00:36:52.100We have a warm and close relationship with the United States
00:36:57.200but that doesn't mean we want to be part of the United States.
00:37:02.140And what do you see, Lord Lawson, as a future of the euro?
00:37:06.800Do you think it's ultimately a currency that can survive and thrive,
00:37:10.300or do you think that it's in its death now?
00:37:16.160But at the moment, of course, all attention is focused on the pandemic.
00:37:21.860But the euro is certainly not a thriving currency at all.
00:37:29.180But I think that it creates problems for a number of countries, Italy in particular, in the European Union.
00:37:42.440And we decided not to join the Euro, which was absolutely right.
00:37:49.520But, of course, it means we have even less influence on any European Union decisions than other countries, because what happens in the European Union, the way decisions are taken, is that they have a meeting first of the Euro group, the group of countries in the European Union who have adopted the Euro as their currency.
00:39:08.540but we're finally leaving the European Union next year.
00:39:11.140Do you think that's going to be the start of a domino effect
00:39:14.100with more and more countries leaving the EU?
00:39:16.360It depends how we conduct ourselves, how successfully.

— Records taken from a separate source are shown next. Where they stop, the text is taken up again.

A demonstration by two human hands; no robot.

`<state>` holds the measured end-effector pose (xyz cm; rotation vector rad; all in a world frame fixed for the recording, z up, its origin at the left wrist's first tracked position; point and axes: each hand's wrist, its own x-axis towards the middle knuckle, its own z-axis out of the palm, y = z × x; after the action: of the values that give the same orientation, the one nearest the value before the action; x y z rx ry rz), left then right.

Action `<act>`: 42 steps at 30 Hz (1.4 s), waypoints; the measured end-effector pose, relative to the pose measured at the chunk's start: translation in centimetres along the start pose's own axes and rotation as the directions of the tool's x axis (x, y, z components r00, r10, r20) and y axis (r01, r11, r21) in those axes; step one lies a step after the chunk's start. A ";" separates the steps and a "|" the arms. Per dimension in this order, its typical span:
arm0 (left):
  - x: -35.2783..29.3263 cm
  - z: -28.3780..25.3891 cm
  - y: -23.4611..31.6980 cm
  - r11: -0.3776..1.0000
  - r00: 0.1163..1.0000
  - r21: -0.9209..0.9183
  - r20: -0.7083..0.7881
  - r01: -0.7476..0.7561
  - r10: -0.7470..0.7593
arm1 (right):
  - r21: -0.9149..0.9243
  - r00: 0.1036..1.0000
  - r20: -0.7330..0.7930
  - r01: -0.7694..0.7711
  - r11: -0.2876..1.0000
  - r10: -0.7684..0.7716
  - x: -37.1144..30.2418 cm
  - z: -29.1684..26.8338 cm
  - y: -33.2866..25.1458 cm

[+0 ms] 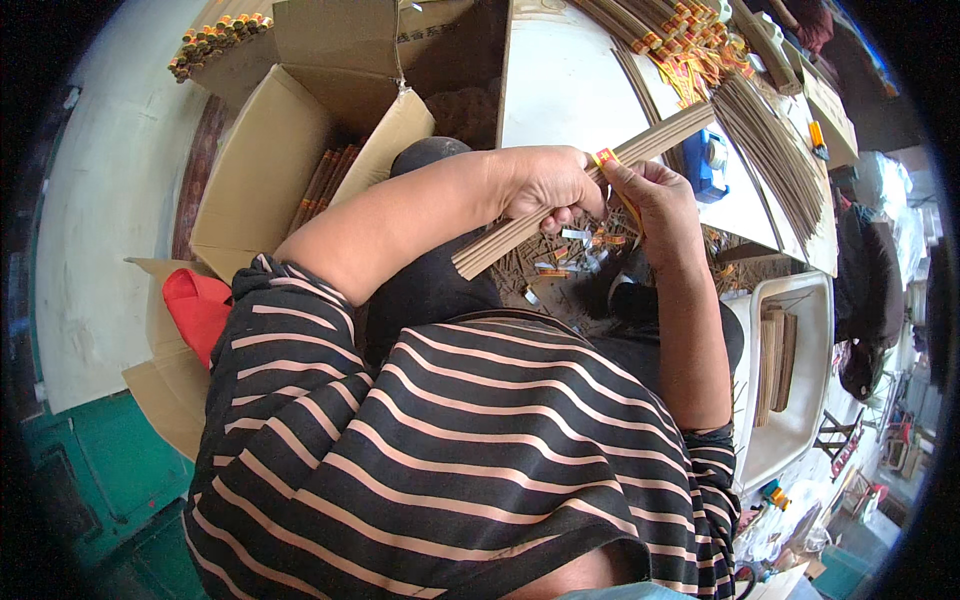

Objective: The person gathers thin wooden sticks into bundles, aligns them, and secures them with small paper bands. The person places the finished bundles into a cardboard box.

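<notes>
A bundle of thin brown incense sticks point(500, 243) slants across my lap, its upper right end reaching over the white table. My left hand point(550, 185) is closed around the middle of the bundle. A red and yellow paper band point(605, 158) lies across the sticks just beyond the left fingers. My right hand point(655, 200) pinches this band against the bundle, and a strip of it hangs below the fingers. How far the band goes round the sticks is hidden.
On the white table point(560, 90) lie loose incense sticks point(775, 150), banded bundles point(690, 25) and a blue tape dispenser point(708, 165). An open cardboard box point(250, 170) with bundles inside stands left. Paper scraps point(575, 235) litter the floor. A white tub point(800, 400) holds more sticks.
</notes>
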<state>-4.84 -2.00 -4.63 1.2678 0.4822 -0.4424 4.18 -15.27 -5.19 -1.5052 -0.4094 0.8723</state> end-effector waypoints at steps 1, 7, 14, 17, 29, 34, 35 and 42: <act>0.0 -0.1 0.0 1.000 1.000 0.006 0.000 0.003 -0.003 | -0.014 1.000 0.013 -0.011 1.000 0.011 0.3 -0.3 0.2; -0.6 0.2 0.1 1.000 0.999 0.017 -0.028 0.026 -0.026 | -0.007 1.000 0.028 -0.013 1.000 0.013 -0.2 0.1 0.1; -0.5 0.2 -0.4 0.999 1.000 0.029 -0.013 -0.014 0.015 | -0.051 0.999 0.045 0.023 0.998 -0.021 -0.3 -0.1 0.2; -0.4 0.1 -0.5 0.999 1.000 0.036 0.001 -0.031 0.031 | -0.079 0.999 0.035 0.030 0.996 -0.028 -0.4 0.0 0.1; -0.5 0.1 -0.4 0.998 0.998 0.056 -0.055 -0.008 0.011 | -0.034 1.000 0.013 0.027 0.999 -0.026 -0.2 0.1 0.6; -1.2 0.1 -0.2 0.997 1.000 0.070 -0.019 -0.024 0.025 | -0.064 1.000 0.020 0.009 0.998 -0.008 -0.3 0.0 0.7; -1.5 0.3 -0.2 0.997 0.999 0.069 -0.019 -0.025 0.026 | -0.048 1.000 0.019 0.004 0.999 -0.003 -0.6 0.1 0.7; -2.7 1.3 -1.8 0.979 0.986 0.183 -0.122 -0.088 0.112 | -0.167 1.000 -0.014 0.005 0.986 -0.008 -2.4 1.0 1.1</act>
<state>-7.91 -3.53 -4.22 1.4930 0.4958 -0.3227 1.67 -16.46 -5.55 -1.6622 -0.4860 0.8373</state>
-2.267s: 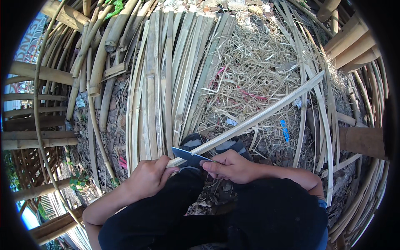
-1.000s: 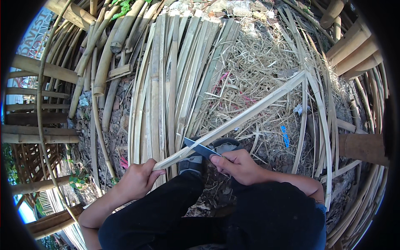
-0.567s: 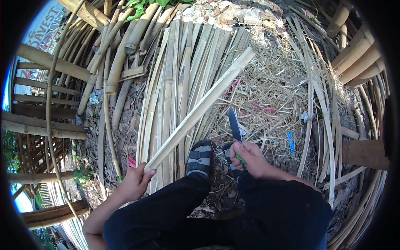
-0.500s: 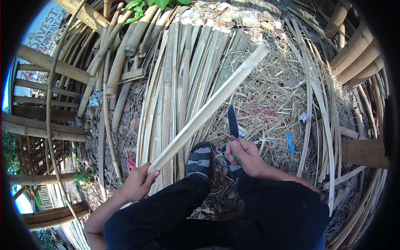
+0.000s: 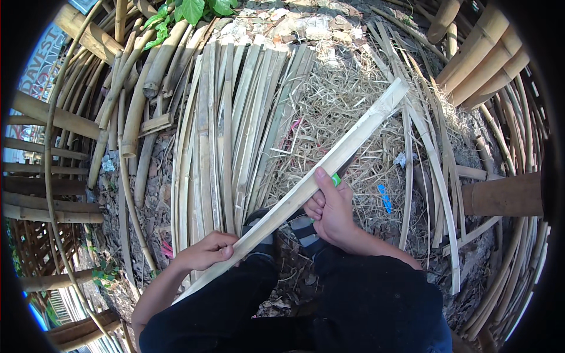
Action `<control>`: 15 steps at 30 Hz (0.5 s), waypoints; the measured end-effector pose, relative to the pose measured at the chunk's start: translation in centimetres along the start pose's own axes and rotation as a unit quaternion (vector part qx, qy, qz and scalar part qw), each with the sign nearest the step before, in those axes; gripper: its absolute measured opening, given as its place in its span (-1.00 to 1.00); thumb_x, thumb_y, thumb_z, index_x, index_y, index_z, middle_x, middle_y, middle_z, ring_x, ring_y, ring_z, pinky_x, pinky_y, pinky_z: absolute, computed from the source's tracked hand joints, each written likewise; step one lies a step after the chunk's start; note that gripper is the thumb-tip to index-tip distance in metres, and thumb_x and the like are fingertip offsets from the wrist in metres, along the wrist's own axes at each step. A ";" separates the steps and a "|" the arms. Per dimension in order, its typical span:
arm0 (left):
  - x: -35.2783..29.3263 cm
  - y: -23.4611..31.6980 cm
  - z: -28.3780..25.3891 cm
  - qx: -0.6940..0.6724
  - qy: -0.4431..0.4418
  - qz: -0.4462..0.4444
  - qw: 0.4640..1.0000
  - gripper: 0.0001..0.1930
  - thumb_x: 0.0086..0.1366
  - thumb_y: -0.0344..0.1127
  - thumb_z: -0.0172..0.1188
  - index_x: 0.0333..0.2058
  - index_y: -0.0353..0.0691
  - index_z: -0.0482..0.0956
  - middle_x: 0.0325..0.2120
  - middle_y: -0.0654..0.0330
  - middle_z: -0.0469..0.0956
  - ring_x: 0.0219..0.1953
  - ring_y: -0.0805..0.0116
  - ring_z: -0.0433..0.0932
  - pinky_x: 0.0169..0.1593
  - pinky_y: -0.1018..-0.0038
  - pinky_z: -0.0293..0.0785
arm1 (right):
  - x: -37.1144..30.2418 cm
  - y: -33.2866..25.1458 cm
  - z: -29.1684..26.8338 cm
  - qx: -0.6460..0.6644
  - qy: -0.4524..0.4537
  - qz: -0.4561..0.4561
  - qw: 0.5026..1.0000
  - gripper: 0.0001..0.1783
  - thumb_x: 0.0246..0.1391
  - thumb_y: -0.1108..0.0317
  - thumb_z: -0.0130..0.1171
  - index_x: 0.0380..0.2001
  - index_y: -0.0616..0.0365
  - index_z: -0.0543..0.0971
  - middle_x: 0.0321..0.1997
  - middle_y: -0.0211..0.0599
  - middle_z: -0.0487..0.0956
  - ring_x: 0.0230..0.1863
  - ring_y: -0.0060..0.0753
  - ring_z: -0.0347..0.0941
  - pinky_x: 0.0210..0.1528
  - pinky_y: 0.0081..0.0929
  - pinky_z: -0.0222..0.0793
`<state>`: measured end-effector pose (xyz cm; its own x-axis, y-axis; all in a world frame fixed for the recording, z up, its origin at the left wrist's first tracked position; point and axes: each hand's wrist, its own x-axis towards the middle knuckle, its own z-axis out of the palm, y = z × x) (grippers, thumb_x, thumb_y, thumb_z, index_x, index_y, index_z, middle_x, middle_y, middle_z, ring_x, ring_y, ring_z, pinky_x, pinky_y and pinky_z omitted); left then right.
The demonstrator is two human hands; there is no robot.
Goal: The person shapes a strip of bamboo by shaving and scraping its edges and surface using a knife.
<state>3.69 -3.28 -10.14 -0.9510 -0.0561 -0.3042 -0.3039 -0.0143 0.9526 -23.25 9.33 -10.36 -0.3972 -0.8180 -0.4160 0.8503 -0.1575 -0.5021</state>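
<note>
A long, pale split bamboo strip [image 5: 360,133] lies slantwise across my front, its far end up to the right and its near end by my left leg. Around its lower part my left hand [image 5: 206,252] is closed. My right hand [image 5: 336,215] grips a knife [image 5: 336,179] whose green handle shows beside the thumb. That thumb rests on the strip's face about midway along. The dark blade is mostly hidden behind the strip, with only a short stretch showing past its edge.
Many split bamboo strips [image 5: 209,141] lie side by side ahead of my sandalled feet. Shavings [image 5: 335,82] cover the ground to their right, with a blue scrap [image 5: 385,199] among them. Bamboo poles [image 5: 144,103] stand at left, and a thick bamboo post [image 5: 503,197] juts in at right.
The knife hand has come up against the strip, its thumb now on it and the blade behind it. The strip has slid toward me through my left hand, and the view has shifted right.
</note>
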 end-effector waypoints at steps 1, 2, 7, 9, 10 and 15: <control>0.7 -1.2 -0.5 0.029 -0.019 -0.015 0.999 -0.29 0.36 0.34 -0.20 -0.20 -0.32 0.50 -0.49 0.21 0.48 -0.38 0.43 0.49 -0.25 0.48 0.40 | 0.0 0.1 -0.3 -0.002 0.002 0.002 1.000 -0.71 0.26 0.24 0.13 -0.53 0.02 0.36 -0.73 -0.63 0.19 -0.78 -0.76 0.04 -0.74 -0.69 -0.05; 1.3 -1.8 -0.2 0.026 -0.017 -0.015 0.999 -0.29 0.36 0.34 -0.20 -0.20 -0.32 0.50 -0.49 0.21 0.48 -0.38 0.43 0.49 -0.25 0.48 0.40 | 0.0 0.4 -0.7 -0.008 0.008 0.006 1.000 -0.71 0.26 0.24 0.14 -0.53 0.02 0.36 -0.73 -0.63 0.19 -0.78 -0.76 0.04 -0.74 -0.69 -0.05; 8.4 0.5 2.5 -0.235 0.016 -0.008 0.972 -0.43 0.41 0.16 -0.08 0.01 -0.30 0.39 -0.43 0.22 0.53 -0.41 0.44 0.54 -0.34 0.50 0.44 | -0.1 1.6 -2.6 -0.056 0.015 -0.011 0.998 -0.72 0.24 0.25 0.16 -0.52 0.04 0.38 -0.74 -0.63 0.18 -0.78 -0.75 0.04 -0.73 -0.69 -0.04; 9.0 0.6 2.7 -0.181 0.020 -0.049 0.982 -0.57 0.45 0.03 -0.10 -0.06 -0.28 0.39 -0.45 0.24 0.51 -0.44 0.46 0.52 -0.38 0.52 0.43 | 0.0 1.5 -3.2 -0.132 0.003 -0.039 0.991 -0.72 0.28 0.15 0.10 -0.43 0.07 0.40 -0.70 -0.57 0.23 -0.74 -0.71 0.11 -0.71 -0.66 0.02; 9.5 1.0 2.9 -0.122 0.025 -0.094 0.988 -0.69 0.49 -0.11 -0.12 -0.13 -0.26 0.38 -0.47 0.27 0.50 -0.48 0.48 0.50 -0.41 0.53 0.42 | 0.0 1.2 -3.2 -0.136 0.003 -0.039 0.990 -0.72 0.28 0.15 0.10 -0.43 0.07 0.40 -0.70 -0.57 0.23 -0.74 -0.71 0.11 -0.71 -0.66 0.02; 9.3 2.8 3.0 0.103 0.137 -0.127 0.977 -0.79 0.48 -0.28 -0.14 -0.30 -0.30 0.30 -0.59 0.21 0.48 -0.59 0.41 0.48 -0.49 0.44 0.40 | -0.4 0.7 -4.2 -0.061 0.021 -0.249 0.966 -0.55 0.35 -0.04 -0.13 -0.20 0.19 0.38 -0.50 -0.39 0.38 -0.58 -0.60 0.26 -0.58 -0.63 0.17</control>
<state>-6.20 -0.82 -10.34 -0.8008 -0.3423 -0.4915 -0.5602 0.1380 0.8168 -23.94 11.92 -13.75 -0.7626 -0.6341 -0.1279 0.5034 -0.4575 -0.7330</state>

The greater the success of the United Kingdom outside the European Union, the more tempting it will be for the people of other countries to say, well, we might do that.
00:39:39.060And if we make a mess of things, of course, then it will be less likely that other countries will wish to follow our example.
00:39:52.180But I very much hope that we won't make a mess of things.
00:40:33.660There's no way we could extract ourselves
00:40:38.520from the European Union without having a referendum for British people.
00:40:45.240It's such a big constitutional matter that it needed referendums.
00:40:52.040I'm not in favour of frequent referendums, but on this issue,
00:40:58.040that was the only way we could get out.
00:41:03.660It was ironic that, of course, we would never have had the referendum.
00:41:15.240David Cameron would not have held a referendum if he hadn't been convinced that the Inns would win.
00:41:26.100But that was not the case, fortunately.
00:41:29.500Let me ask you a theoretical question, if I may.
00:41:33.660Taking all of these issues together, the pandemic at the moment, seeing Brexit through, the economic challenges to do with lockdowns and with the pandemic as well.
00:41:45.000How do you think the government that you were part of, as I said, spearheaded by Margaret Thatcher with you as chancellor and others, how would you have dealt with the current situation that we find ourselves in as a country?
00:41:59.020Well, if you mean, first of all, dealing with a pandemic, I think that it is admittedly very difficult, but I think that we have to get the financial situation, the deficit and the debt to, but mainly the deficit.
00:42:24.980because if you can gradually eliminate the deficit,
00:42:29.260then the debt burden stops increasing.
00:42:32.860It's still there, but it stops increasing, and that's crucial.
00:42:35.960I think we'd have to do that, and I think we'd have to do it
00:44:18.820And that's probably why we won the 1979 election. It wasn't because anybody was swayed by what we were saying. It was just because the economy was in such a mess with strikes all the time, huge industrial unrest, and an economy which is regarded with pity by countries around the world.